GEEM Specifications
On the portal.html “Specification” tab, and on the stand-alone form.html “View Specification” menu a choice of formats is available for downloading a specification in.
The plain-text tabular format options may be the most accessible for software developers as they spell out the label and definition of each term, as well as synonyms, and numeric and textual field constraints.
- GEEM core nodes .tsv : The “core” nodes file contains all field terms in a form, except for the underlying choices of categorical input fields.
- GEEM core edges .tsv : Relations between a parent form element and its underlings are specified here.
- GEEM all nodes .tsv : Includes core nodes, but also has all underlying categorical choices.
- GEEM all edges .tsv : Includes core edges, but also has all relations that make up categorical hierarchies.
Note that a nodes table can list a particular ontology term more than once – for example on a form the same country list may occur for both sample location and specimen collection agency location. The “GEEM all edges .tsv” file will repeat both form fields’ choices in full. Also note that some categorical pick-list fields have a “lookup” user interface feature set. This is set in the GEEM raw specification in the case where a field’s selections are too large or unwieldy to include directly in a form (for example, listing all the municipalities in the world as possible sample sites to pick from). The lookup feature indicates that further choices can be fetched from online ontology lookup services like OLS; however implementers may want to include their own cacheable term lookup system for such functionality. Currently this feature is not listed in the core/all nodes tables.

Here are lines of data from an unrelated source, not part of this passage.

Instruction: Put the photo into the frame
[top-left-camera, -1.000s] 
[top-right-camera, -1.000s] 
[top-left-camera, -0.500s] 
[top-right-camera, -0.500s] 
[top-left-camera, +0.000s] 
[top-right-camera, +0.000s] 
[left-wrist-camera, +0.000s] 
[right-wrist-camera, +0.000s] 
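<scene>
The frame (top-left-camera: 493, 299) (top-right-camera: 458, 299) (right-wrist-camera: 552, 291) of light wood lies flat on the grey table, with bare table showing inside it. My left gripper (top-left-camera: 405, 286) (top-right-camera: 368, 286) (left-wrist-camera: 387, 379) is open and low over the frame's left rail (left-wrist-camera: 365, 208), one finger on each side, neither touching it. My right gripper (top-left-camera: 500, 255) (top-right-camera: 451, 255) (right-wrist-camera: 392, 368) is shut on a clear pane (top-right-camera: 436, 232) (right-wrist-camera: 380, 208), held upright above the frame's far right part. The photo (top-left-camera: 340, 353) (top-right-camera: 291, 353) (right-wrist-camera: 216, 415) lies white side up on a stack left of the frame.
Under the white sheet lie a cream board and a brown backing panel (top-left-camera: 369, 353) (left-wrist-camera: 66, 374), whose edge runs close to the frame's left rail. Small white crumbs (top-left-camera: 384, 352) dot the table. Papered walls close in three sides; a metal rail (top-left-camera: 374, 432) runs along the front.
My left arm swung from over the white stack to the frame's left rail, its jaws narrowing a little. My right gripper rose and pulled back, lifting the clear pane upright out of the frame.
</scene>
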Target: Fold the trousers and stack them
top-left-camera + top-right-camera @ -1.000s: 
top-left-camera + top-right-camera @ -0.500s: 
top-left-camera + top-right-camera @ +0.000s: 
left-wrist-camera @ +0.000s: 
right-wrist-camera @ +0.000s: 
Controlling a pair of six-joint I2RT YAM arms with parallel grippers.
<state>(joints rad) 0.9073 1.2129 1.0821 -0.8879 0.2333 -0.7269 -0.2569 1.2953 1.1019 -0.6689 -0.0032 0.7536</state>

Columns in a “core/all nodes .tsv” table:
- datatype: One of the XML schema datatypes allowable under OWL, or “model”, which indicates a grouping of form fields. The xmls:anyURI datatype indicates that given item is a categorical variable or an underlying choice of one.
- path: Forward slash / delimited list of form parts between top level form and given term or component. This is a full path rather than just a parent identifier to avoid ambiguity in the situation where a form field or component appears in more than one form section.
- id: Ontology_id of term or component
- uiLabel: User interface label of term
- uiDefinition: User interface definition for term
- help: User interface help about term.
- minValue: For a numeric variable, minimum value constraint
- maxValue: For a numeric variable, maximum value constraint
- minLength: For a string variable, minimum string length constraint
- maxLength: For a string variable, maximum string length constraint
- pattern: A keyword like “email” that describes a pre-defined string format, or a regular expression constraining a textual or numeric field entry.
- format: E.g. “dateFormat:ISO 8601” enables specification of predefined formats.
- preferred_unit: If a field has more than one unit choice, this indicates the preferred unit.
Columns in a “core/all edges .tsv” table:
- relation: Type of relation existing between parent and child, e.g. “component”, or “choice”
- path: parent term (or component) identifier, including path to that parent.
- child_id: child term (or component) identifier.
- minCardinality: The minimum number of the child type of field or component allowed to exist under parent.
- maxCardinality: The maximum number of the child type of field or component allowed to exist under parent. For example, enables one to specify up to 3 phone numbers.
The form Json (and Yaml) format is a hierarchic data structure whose elements represent form sections and fields, in order. Hierarchic categorical picklists are represented as ordered dictionaries within dictionaries, recursively.
- GEEM form.json
- GEEM form.yaml
The raw Json (and Yaml) format is in the relatively flat format that is used to drive the GEEM website itself. Each ontology term, including units, gets a top-level entry. The hierarchy of elements in a form are constructed from a given term id, by looking at that term’s components and choices (in case of categorical variable fields).
- GEEM raw.json
- GEEM raw.yaml
Form submission of data:
One last option is the “GEEM form submission” which shows one example of how form entries could be encoded for submission to a server (it isn’t a field specification per se.). Implementers may have other needs for form-to-server interaction that require different solutions. The prototype GEEM form renderer works off of “GEEM raw.json” specification directly. It currently does not implement the minCardinality and maxCardinality restrictions beyond marking whether a field or component is optional or required. In other words, a specification may allow for 3 phone numbers, but the form engine only shows functionality for entering one phone number currently. This will be remedied in the near future.
Future formats
We have plans to offer the following formats as further methods for gathering, encoding and managing data, and in the case of OntoFox, of reusing ontology components in another ontology:
- Web-based spreadsheet: This will provide a data validation and entry form according to given specification fields. Tabular data can be uploaded or cut&pasted into this spreadsheet.
- RedCap: The RedCap (http://redcap.vanderbilt.edu) system holds data specifications and provides data management forms driven by them in tablet and mobile phone friendly formats. GEEM aims to write a RedCap specification format so that ontology-driven standards can more easily be converted into RedCap forms.
- OntoFox: This (http://ontofox.hegroup.org/) system enables generation of an owl file with terms, axioms and annotations directly from given textual term specification file.